9 Feb 2017 15:15 - di Antonio Pannullo

“Tuonano i cannoni nemici, la morte arriva dal mare. Genova straziata cerca le vittime tra le macerie”, titolava il Secolo XIX, storico quotidiano ligure, dopo il feroce bombardamento navale della città a opera degli inglesi la mattina di domenica 9 febbraio 1941. Quel giorno era in programma l’attesissima partita Genoa-Juventus. Il comando britannico la chiamò Operazione Grog, ed era stata ideata non per colpire obiettivi militari o distruggere chissà quali depositi di armi e munizioni, o raffinerie, ma solo per dimostrare la vulnerabilità delle difese costiere italiane, peraltro nota, l’inefficacia della Marina militare, che infatti non riuscì a intercettare le 14 navi di Sua Maestà salpate da Gibilterra, e infine per scoraggiare Francisco Franco dall’idea di entrare in guerra a fianco dell’Asse. Tre giorni dopo, il 12 febbraio, era infatti previsto un incontro tra Franco e Mussolini in Italia. Il Duce voleva convincere il Generalissimo ad abbandonare la neutralità. Invece l’attacco colpì, come accadde sempre nei bombardamenti “alleati”, navali od aerei, quasi esclusivamente abitazioni civili e opere d’arte. In realtà Genova fu colpita molte volte durante la Seconda Guerra Mondiale, e anche duramente, a cominciare dall’altro bombardamento navale, o opera dei francesi, nel giugno precedente, che però causò un numero limitato di vittime e quasi nessun danno alle infrastrutture; fu colpita altre volte, dicevamo, ma quello che accadde il 9 febbraio 1941 è ancora vivo nella memoria della città: dopo la guerra si intitolò alle vittime anche una piazza, dove aveva perso la vita un bambino di due mesi, ma qualche anno dopo, inspiegabilmente, il nome fu cambiato.
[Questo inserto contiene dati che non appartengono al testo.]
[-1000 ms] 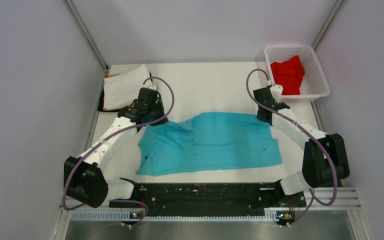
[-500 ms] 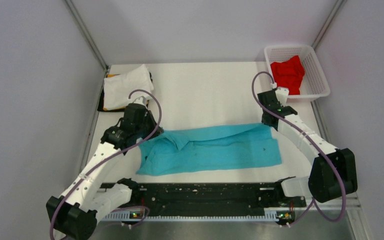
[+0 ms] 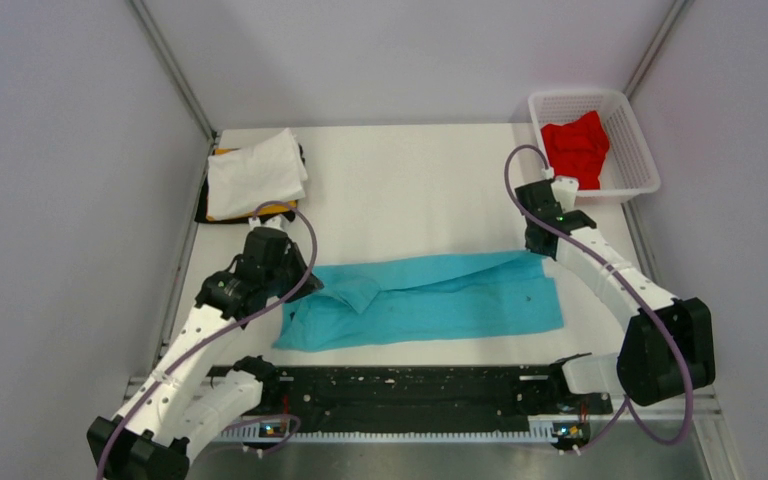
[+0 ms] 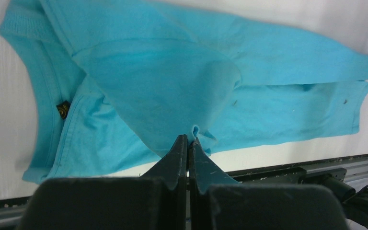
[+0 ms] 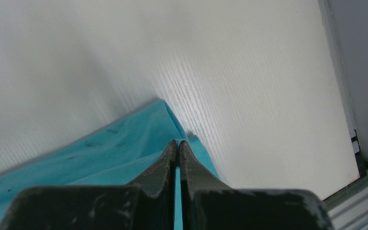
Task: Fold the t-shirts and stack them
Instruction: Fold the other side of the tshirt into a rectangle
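The turquoise-blue t-shirt (image 3: pixel 430 300) lies across the table's front half, its far edge folded toward the near edge. My left gripper (image 3: pixel 295 277) is shut on the shirt's left far edge; the left wrist view shows cloth (image 4: pixel 163 91) pinched between the fingertips (image 4: pixel 188 139). My right gripper (image 3: pixel 538 247) is shut on the shirt's right far corner (image 5: pixel 124 148), tips (image 5: pixel 178 142) closed on it. A folded white t-shirt (image 3: pixel 252 172) lies on yellow-orange (image 3: pixel 276 209) and black (image 3: pixel 203 209) shirts at the far left. A red t-shirt (image 3: pixel 574 147) sits crumpled in the basket.
The white plastic mesh basket (image 3: pixel 637 150) stands at the far right corner. A black rail (image 3: pixel 400 385) runs along the table's near edge between the arm bases. Grey walls close in left, right and behind.
Both grippers have pulled the shirt's far edge toward the near edge, folding it over; the shirt now forms a narrower band. The left arm moved farther toward me than the right.
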Controlling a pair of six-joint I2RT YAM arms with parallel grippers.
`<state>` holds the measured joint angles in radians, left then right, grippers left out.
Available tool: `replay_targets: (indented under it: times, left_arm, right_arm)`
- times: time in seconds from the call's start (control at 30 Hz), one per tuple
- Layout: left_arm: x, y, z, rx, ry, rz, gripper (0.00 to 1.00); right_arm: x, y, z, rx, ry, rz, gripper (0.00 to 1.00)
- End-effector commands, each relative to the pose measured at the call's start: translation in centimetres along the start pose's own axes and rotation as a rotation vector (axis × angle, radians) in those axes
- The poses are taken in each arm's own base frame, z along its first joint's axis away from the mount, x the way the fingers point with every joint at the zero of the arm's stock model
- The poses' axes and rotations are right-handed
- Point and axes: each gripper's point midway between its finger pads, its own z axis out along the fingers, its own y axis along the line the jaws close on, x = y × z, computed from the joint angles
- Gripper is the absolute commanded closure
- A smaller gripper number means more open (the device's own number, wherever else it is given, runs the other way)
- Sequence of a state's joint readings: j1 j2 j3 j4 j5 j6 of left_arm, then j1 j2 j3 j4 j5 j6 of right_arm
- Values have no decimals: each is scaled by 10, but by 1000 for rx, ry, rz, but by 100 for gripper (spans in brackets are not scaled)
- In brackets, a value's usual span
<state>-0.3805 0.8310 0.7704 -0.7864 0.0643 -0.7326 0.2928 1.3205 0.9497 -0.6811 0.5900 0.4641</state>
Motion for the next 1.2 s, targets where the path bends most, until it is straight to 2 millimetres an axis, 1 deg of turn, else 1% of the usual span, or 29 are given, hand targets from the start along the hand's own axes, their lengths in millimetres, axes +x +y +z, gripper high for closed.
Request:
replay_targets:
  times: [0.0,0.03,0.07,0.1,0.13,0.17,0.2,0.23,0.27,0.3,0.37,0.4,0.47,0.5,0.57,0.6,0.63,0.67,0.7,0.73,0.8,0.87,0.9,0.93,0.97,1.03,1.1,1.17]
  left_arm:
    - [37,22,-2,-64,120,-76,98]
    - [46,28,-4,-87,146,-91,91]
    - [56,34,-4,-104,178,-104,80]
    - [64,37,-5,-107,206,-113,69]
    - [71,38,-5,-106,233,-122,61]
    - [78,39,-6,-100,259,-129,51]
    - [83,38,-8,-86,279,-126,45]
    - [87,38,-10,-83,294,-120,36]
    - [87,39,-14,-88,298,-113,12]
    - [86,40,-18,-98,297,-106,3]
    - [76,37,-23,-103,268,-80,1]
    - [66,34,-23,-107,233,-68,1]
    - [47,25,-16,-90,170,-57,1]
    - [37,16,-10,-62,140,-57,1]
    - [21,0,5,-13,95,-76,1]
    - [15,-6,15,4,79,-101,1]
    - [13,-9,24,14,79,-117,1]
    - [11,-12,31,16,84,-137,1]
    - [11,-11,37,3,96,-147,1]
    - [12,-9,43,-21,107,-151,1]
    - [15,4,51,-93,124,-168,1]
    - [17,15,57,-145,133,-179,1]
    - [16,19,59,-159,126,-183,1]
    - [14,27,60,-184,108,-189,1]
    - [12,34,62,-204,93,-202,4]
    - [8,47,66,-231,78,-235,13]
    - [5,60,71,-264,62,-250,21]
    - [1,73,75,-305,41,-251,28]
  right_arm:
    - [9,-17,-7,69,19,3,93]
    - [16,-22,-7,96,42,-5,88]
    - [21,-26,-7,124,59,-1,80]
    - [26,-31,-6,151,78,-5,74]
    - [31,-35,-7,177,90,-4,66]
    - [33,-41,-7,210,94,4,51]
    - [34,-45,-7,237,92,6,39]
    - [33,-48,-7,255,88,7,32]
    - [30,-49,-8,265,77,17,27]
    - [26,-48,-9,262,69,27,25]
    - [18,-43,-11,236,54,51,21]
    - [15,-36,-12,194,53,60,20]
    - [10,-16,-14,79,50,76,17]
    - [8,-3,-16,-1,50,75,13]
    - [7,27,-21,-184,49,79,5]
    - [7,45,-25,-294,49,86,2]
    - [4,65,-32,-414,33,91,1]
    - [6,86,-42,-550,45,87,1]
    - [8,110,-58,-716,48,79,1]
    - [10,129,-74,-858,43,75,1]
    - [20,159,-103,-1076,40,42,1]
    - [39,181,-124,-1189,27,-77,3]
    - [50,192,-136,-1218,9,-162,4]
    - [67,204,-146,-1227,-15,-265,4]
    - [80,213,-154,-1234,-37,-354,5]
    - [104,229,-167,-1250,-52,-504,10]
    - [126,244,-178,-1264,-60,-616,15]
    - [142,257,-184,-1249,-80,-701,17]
E’ l’odierna piazza Colombo. Forse per non ricordare quello che i nostri “alleati” avevano fatto alle nostre città e al nostro popolo.

A Genova fu tolto il nome delle vittime dalla piazza

Fu un autentico inferno: la Flotta H, comandata dall’ammiraglio James Fownes Sommerville, iniziò alle 8.14 del mattino a bombardare la città. Era partito il 6 da Gibilterra, e come detto gli incrociatori “Trento”, “Trieste” e “Bolzano” diretti da Messina a La Spezia, con l’ordine di intercettare il nemico in zona Baleari, non riuscirono neanche a vederlo. L’8 si mossero dalla Spezia anche le tre corazzate “Vittorio Veneto”, “Andrea Doria” e “Giulio Cesare”, ma passarono a 40 miglia di distanza dalla flotta inglese. Le sirene avevano suonato mezz’ora minuti prima, ma le incursioni reali fino a quel momento erano state solo 4, su una cinquantina di allarmi. Tuttavia i genovesi andarono nelle cantine, perché i ricoveri veri e propri ancora non erano stati allestiti: non si immaginava che il nemico – poi diventato amico – avesse fatto quel che poi fece, colpendo obiettivi civili al solo scopo di terrorizzare la nazione. £00 tonnellate di bombe, non ancora “intelligenti”, furono lanciate su Genova: una delle prime sfondò il tetto del Duomo, rimanendo inesplosa e in seguito oggetto di curiosità da parte di genovesi e stranieri. Ma le altre colpirono palazzi, strade, alberi, trasformando per mezz’ora la città in un inferno di fiamme, fumo e macerie. Le esplosioni furono udite a chilometri di distanza. Alla fine l’anagrafe contò 158 morti, 225 feriti e oltre 2500 senzatetto. Gli inglesi ebbero un solo aereo abbattuto, presso Tirrenia. La flotta H poté poi, alle 9,45, invertire la rotta e tornare tranquillamente a Gibilterra. L’ammiraglio Sommerville inviò un messaggio radio al comando con solo due parole: “missione compiuta”. Mentre a Genova Genoa e Juventus, usciti dai rifugi, si affrontavano davanti a migliaia di persone. Per la cronaca, il Genoa vinse 2 a zero.